# [Exercise directions]
Report back every line of the entries that contains "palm", exactly as written.

[Records drawn from a dataset]
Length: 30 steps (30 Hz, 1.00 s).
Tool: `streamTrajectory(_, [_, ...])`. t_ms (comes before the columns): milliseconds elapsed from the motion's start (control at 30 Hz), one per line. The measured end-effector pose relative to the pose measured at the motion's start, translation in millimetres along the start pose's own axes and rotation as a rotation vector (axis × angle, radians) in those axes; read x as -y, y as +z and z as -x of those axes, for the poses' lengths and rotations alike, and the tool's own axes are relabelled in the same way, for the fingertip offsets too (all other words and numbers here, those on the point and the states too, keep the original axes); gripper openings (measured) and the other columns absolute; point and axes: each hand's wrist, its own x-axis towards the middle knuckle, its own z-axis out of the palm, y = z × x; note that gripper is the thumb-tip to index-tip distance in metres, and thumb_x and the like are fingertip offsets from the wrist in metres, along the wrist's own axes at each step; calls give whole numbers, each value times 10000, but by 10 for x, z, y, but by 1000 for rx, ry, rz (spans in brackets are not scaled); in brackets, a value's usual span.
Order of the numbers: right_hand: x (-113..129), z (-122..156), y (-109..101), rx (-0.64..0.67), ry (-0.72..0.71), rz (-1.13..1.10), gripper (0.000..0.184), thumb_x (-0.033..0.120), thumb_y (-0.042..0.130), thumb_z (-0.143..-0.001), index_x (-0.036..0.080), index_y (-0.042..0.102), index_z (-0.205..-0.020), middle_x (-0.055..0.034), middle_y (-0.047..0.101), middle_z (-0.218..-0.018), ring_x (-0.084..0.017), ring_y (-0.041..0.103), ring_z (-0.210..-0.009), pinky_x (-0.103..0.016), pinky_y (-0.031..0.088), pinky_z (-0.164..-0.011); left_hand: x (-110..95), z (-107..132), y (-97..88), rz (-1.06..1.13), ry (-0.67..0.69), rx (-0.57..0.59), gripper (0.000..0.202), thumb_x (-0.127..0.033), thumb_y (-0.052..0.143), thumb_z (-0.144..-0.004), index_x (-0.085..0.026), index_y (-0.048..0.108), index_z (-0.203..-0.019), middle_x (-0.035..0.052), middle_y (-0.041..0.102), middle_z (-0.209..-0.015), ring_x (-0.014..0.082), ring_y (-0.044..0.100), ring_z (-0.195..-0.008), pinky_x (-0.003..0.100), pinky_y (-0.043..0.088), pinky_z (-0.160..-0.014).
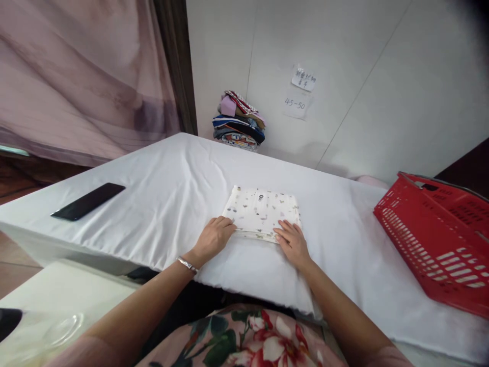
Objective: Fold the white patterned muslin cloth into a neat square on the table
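Note:
A folded white cloth (263, 209) with small grey and dark prints lies flat on the white-covered table in front of me. My left hand (216, 237) is at its near left corner, fingers bent and close together on the edge; their undersides are hidden. On the near right corner rests my right hand (293, 243), its fingers apart and lying on top of the cloth. Layers of the fold show along the near edge between both hands.
A red plastic basket (431, 239) stands at the table's right end. To the left lies a black phone-like slab (89, 201). A stack of folded clothes (240, 122) sits by the wall beyond the table (164, 204). A white surface (69, 290) is at lower left.

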Motion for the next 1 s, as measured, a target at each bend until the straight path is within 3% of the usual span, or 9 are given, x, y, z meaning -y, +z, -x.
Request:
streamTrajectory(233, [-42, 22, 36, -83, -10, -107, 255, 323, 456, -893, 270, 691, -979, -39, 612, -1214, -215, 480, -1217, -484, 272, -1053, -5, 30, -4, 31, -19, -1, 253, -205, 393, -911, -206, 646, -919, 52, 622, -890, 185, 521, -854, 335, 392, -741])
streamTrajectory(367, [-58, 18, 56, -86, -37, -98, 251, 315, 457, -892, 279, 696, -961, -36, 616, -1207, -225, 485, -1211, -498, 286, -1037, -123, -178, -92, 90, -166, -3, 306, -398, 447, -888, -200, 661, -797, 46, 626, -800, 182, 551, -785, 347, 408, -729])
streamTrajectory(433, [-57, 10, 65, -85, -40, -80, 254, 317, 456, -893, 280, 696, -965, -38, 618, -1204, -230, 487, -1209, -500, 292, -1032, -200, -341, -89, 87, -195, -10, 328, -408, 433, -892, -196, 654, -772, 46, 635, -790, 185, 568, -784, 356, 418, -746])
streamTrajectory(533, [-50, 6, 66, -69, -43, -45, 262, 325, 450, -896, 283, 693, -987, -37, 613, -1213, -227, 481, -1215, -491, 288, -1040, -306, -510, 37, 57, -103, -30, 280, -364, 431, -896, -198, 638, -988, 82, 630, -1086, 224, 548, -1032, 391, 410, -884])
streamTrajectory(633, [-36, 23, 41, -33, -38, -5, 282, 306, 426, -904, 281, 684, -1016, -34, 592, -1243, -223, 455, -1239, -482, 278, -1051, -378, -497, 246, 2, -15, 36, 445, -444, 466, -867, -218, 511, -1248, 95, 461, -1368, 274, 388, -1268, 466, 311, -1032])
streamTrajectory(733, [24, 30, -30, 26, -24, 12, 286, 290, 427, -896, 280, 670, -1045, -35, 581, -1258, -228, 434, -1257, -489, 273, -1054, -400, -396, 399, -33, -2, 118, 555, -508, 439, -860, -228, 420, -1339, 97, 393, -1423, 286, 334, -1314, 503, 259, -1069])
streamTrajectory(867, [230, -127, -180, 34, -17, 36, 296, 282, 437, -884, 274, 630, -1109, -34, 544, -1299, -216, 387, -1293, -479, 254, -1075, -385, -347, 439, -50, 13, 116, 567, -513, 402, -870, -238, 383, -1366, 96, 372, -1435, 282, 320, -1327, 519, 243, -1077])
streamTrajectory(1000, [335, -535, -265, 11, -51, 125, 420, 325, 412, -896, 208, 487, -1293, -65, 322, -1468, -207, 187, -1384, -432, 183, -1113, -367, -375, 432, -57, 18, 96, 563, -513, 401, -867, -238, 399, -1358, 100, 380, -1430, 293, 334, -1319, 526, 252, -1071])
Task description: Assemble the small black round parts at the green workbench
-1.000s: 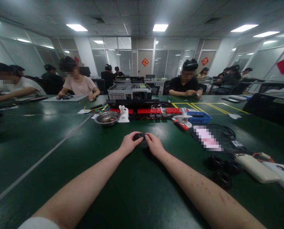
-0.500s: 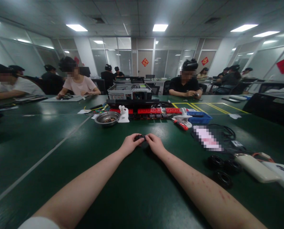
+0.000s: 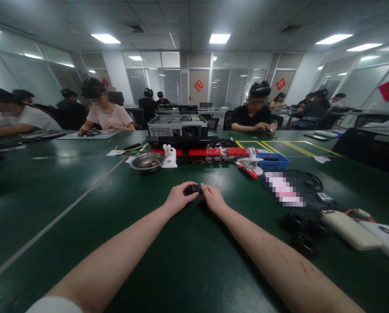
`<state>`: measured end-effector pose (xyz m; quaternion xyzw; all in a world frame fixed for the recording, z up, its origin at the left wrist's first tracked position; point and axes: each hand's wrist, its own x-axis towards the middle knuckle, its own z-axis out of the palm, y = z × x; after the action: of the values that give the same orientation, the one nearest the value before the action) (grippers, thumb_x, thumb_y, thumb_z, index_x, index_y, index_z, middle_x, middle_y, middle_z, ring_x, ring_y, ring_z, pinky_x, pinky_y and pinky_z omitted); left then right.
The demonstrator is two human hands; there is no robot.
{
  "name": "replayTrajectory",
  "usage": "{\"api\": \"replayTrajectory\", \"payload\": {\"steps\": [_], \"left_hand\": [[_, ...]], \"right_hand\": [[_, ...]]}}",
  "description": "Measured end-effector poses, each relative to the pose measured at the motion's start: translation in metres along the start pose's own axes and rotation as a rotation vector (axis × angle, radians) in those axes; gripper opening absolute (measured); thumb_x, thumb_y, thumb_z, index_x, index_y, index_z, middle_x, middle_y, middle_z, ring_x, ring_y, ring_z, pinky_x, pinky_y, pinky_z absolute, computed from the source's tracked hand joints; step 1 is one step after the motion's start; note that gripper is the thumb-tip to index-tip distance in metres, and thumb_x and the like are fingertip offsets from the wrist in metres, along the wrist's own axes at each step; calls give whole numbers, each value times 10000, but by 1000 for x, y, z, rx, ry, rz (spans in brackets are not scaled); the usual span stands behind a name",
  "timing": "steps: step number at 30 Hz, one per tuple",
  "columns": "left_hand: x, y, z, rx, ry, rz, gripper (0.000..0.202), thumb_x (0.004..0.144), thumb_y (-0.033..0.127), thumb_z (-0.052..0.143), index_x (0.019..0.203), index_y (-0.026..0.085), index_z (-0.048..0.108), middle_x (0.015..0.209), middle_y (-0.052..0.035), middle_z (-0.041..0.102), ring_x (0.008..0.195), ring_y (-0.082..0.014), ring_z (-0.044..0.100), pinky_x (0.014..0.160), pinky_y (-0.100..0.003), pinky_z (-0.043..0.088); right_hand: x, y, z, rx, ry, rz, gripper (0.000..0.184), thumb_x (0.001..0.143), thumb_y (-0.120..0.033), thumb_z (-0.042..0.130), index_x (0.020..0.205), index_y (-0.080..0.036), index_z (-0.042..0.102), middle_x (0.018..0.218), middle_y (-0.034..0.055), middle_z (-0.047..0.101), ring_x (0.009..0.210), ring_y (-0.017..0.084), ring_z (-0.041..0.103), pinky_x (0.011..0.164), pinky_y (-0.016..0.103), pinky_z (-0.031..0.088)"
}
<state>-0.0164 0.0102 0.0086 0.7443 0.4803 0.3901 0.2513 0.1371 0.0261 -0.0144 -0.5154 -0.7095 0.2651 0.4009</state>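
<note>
Both my forearms reach out over the dark green table (image 3: 83,226). My left hand (image 3: 178,198) and my right hand (image 3: 213,198) meet at the middle, fingers curled round a small black part (image 3: 193,189) held between them just above the tabletop. Each hand pinches one end of it. What the part is I cannot make out.
Ahead stand a metal bowl (image 3: 146,162), a white holder (image 3: 170,156), red trays (image 3: 210,151), a red-handled tool (image 3: 246,170), a blue bin (image 3: 273,161) and an open computer case (image 3: 177,125). Black rings (image 3: 303,234), cables and white devices (image 3: 360,230) lie right. Other people sit at the far side.
My hands have barely shifted; the fingers have turned the small black part slightly between them.
</note>
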Motion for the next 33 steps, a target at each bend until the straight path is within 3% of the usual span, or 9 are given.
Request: {"api": "replayTrajectory", "payload": {"steps": [5,9,13,16,20,26,33], "left_hand": [[2,-5,1,-59,-18,-47,368,659,382,552,978,198,561,922,-45,612,836,-182,565,755,-309,435],[7,-14,6,-268,-66,-174,412,679,435,513,956,131,538,786,-62,625,673,-170,593,633,-299,472],[9,-19,7,-332,-39,-196,405,665,416,536,946,124,536,779,-62,619,656,-166,592,613,-295,478],[7,-13,4,-204,-7,-132,372,657,383,552,951,155,558,826,-57,619,727,-174,583,668,-303,468],[2,-2,0,-58,2,-54,341,646,349,566,950,195,576,883,-40,612,799,-176,565,738,-308,445],[1,-2,1,-146,-24,-32,370,641,334,581,985,199,560,967,-44,594,866,-176,555,778,-311,439],[9,-15,6,-407,-82,-215,427,662,395,553,985,119,517,796,-65,619,624,-151,590,600,-302,485]], "right_hand": [[2,1,0,3,8,-27,405,808,-433,307,612,-156,529,539,-6,494,541,112,457,510,219,327],[2,1,1,94,-15,-103,246,782,-330,395,828,-160,567,701,12,571,654,122,504,612,234,377],[1,-1,2,132,-41,-99,256,774,-316,412,934,-170,550,764,17,583,704,126,519,664,245,386],[0,-3,1,90,3,-54,295,802,-381,352,869,-179,555,657,-5,553,646,121,510,608,235,374],[-1,-5,-2,-31,37,-11,429,815,-453,274,635,-168,540,562,-6,510,554,112,467,514,222,319],[0,-4,-3,-33,-6,-17,422,809,-442,302,565,-162,502,518,-14,482,511,104,445,495,219,308],[1,-1,0,111,-11,-111,215,760,-295,436,873,-161,560,765,23,586,710,133,520,649,251,388]]}}
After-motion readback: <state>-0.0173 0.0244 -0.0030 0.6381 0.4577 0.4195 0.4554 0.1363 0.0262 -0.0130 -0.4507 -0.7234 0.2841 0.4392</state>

# [Solution to the exercise]
Tool: `streamTrajectory(_, [_, ...])`. t_ms (comes before the columns): milliseconds elapsed from the motion's start (control at 30 Hz), one per line. The measured end-effector pose relative to the pose measured at the motion's start, translation in millimetres along the start pose's own axes and rotation as a rotation vector (axis × angle, radians) in those axes; read x as -y, y as +z and z as -x of those axes, for the poses' lengths and rotations alike, and the tool's own axes are relabelled in the same way, for the fingertip offsets too (all other words and numbers here, those on the point and the states too, keep the original axes); gripper openings (measured) and the other columns absolute; point and axes: each hand's wrist, its own x-axis towards the middle knuckle, its own z-axis out of the palm, y = z × x; note that gripper is the thumb-tip to index-tip distance in metres, and thumb_x and the like are fingertip offsets from the wrist in metres, along the wrist's own axes at each step; calls give whole numbers, each value times 10000, but by 10 for x, z, y, but by 1000 for rx, ry, rz (spans in brackets are not scaled); in brackets, a value's usual span.
`<state>`: measured end-effector pose (xyz m; quaternion xyzw; all in a world frame fixed for the recording, z up, its origin at the left wrist's first tracked position; point and axes: each hand's wrist, its own x-axis towards the middle knuckle, its own z-axis out of the palm, y = z × x; after the action: of the values that give the same orientation, the one nearest the value before the action) (grippers, thumb_x, thumb_y, thumb_z, index_x, index_y, index_z, middle_x, middle_y, middle_z, ring_x, ring_y, ring_z, pinky_x, pinky_y and pinky_z omitted); left then right.

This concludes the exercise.